### Try it
Filter the listing below down to the lines holding the word "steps", and copy those lines.

Top of Data extract

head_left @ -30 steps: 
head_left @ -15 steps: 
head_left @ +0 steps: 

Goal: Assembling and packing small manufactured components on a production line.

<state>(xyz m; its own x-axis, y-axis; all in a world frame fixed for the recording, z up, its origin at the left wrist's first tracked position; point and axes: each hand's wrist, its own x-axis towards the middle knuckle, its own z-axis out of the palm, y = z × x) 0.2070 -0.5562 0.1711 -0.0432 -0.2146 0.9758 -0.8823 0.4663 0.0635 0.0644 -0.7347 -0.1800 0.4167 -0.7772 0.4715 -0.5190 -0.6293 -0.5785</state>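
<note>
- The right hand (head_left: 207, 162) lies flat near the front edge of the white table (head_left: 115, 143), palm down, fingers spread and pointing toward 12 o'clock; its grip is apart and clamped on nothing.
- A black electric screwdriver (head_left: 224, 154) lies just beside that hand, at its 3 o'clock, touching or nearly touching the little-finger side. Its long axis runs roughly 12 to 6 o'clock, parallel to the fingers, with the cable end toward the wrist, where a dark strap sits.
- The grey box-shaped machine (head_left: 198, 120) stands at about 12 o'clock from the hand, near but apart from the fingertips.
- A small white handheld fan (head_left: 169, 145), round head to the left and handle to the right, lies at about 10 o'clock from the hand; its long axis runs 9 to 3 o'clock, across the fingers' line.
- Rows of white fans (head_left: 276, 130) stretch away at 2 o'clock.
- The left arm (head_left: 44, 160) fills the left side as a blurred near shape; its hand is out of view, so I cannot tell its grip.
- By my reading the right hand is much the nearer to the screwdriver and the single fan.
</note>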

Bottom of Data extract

### Response
head_left @ -30 steps: 
head_left @ -15 steps: 
head_left @ +0 steps: 

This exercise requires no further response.